The Gate-Crasher Chronicles



Our gate-crasher's back. 

You may recall how my neighbor Rob's garden, which he's apparently abandoned for a back yard of his own in Jamaica Plain, was broken into in July.   I've always admired Rob's garden, with its glorious pink magnolia, and coveted his weathered wooden fence with its mantle of grape vines.  His unassuming gate was lovely as well.  Once upon a time.

I was a little dismayed when the break-ins began and breaking things seemed to be the point of them.  People do occasionally borrow a garden for a midnight rendezvous — and while they might trample a few petunias in the process or leave a little something behind, the damage is usually minimal, and certainly not the main purpose.

But late-night lovers share the park with the homeless and dispossessed, and their ghosts, not to mention drunks, drug dealers, petty thieves and small-time hustlers.  And among this rogue's gallery, there are understandably some anti-social elements.  For them the question is, why hop a fence when you can kick in a gate instead? 

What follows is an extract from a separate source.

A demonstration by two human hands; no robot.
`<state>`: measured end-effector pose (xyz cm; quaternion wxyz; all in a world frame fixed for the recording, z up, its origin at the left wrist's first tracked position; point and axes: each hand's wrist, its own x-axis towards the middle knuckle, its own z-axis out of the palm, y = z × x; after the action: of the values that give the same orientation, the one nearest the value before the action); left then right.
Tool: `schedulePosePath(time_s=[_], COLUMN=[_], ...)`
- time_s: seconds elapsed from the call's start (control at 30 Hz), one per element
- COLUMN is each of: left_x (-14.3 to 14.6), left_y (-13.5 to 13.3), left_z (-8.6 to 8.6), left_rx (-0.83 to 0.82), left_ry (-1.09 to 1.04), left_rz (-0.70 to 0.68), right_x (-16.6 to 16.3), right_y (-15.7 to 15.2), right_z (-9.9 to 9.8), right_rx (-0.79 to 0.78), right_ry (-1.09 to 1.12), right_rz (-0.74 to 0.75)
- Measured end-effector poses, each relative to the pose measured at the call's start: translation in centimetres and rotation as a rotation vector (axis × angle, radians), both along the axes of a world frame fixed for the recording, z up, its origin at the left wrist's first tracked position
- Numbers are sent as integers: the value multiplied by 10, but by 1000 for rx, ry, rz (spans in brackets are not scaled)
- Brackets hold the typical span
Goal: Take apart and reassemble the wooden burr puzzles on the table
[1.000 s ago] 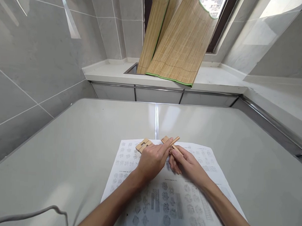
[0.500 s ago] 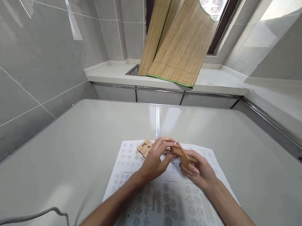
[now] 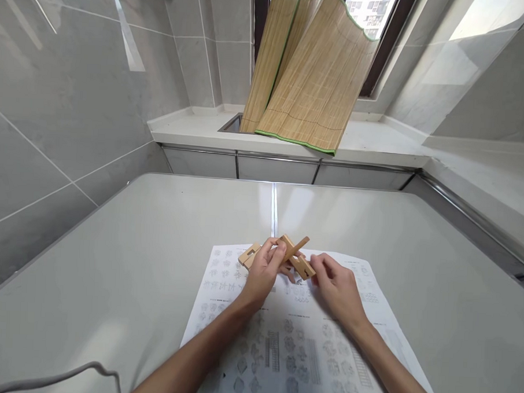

Ever asked yourself who breaks all those windows in abandoned buildings?  It only takes one.  Again — it's the "broken windows theory": “if a window in a building is broken and is left unrepaired, all the rest of the windows will soon be broken." Wilson and Kelling seem to think it's a simple matter of cost-benefit analysis: "one unrepaired broken window is a signal that no one cares, and so breaking more windows costs nothing.”

I understand it costs nothing, but my question is: what's the benefit?  I don't even see the point, much less the benefit.  Myself, I can't say that it's a big temptation when I pass a window to throw a brick through it.  It's just not my idea of a good time.  But obviously there are a lot of folks out there who get off on smashing things up.  Vandalism — willful and malicious destruction of public or private property — is pretty much ubiquitous in society, even in affluent areas.

There are, of course, a lot of theories out there.  The aesthetic theory of Allen and Greenberger posits that "more complex patterns of destruction are more enjoyable.  In an experiment where participats saw different types of glass breaking, they indicated they would be most interested in actually breaking the type whose disintegration was judged by others to be more complex."

Then there's Fisher and Baron's equity theory of vandalism, that proposes that those who perceive they've gotten the shaft from society will "seek redress".  Those who are high on internal control will "seek retribution through socially accepted means," while those who "experience moderate-to-low levels of perceived control will seek compensation through vandalism."

I don't know whether our gate-crasher is an aesthete or a would-be revolutionary.  But there's definitely something going on.  After the first incident, unable to get in touch with Rob, I repaired the gate as best I could, with a hammer and some nails, only to find it kicked in again the next day, and the wooden slats I had nailed back on broken and flung aside.  Which I perceived as a "take that!"

I thought, OK, it's on.

So I went the whole hog the second time around, and  not only repaired the slats but added some wire mesh and some nails popping up along the top to make it harder to hop over.  Mind you, I was under no illusions that a few good kicks couldn't undo all my hard work.  But I was more interested in making a statement myself.  After all, the way it's supposed to work, according to Wilson and Kelling is: if you replace the first broken window promptly, you nip the thing in the bud, right?

Yeah, right.

Of course, the next day, the thing was torn apart and the bits strewn gleefully along the path. 

I've dealt with this before — in chat rooms, say, or comment threads, where some poor, lonely soul spoiling for a fight says something outrageous and seizes on any response, and follows up with jeering insults.  For me there's no point in arguing when the point is arguing.  Whether the violence is verbal or takes the form of vandalism, as in my neighbor's garden, this was some poor dispossessed soul screaming into The Void.  And here some fool had answered.  Which is a good day in The Void.

Sometimes all you can do when you're dealing with this sort is back away and hope they'll get bored.  So I left it alone.  And that seemed to work for awhile.  Long enough, in fact, for a ravishing cleome to grow up through the broken gate. 

But the silence was shattered the other morning. 

When I arrived, it looked as though the gate had been blown off its hinges.  It had come to rest in a lilac bush about ten feet away...



Um, OK, you win. 

I mean, seriously.  If I were a ninja or something, but I'm just a gardener, people.  My fellow gardener Bruno, across the way, told me a couple years ago he'd had several break-ins and decided to lay an ambush, stay the night in his garden.  He said by an hour after dark he was about to pass out — he'd lost so much blood to the mosquitoes he had to call it a night. 

That's how it is with destructive energy.  It just sucks the good stuff out of you, and you have to nap all the next day to recover.  What do you get for your wasted time and trouble?  More of the same.  Some people argue that progress and civilization depend on this dynamic of creative and destructive forces, and that may be true — hey, I'm all for "creative destruction" — just not in my back yard.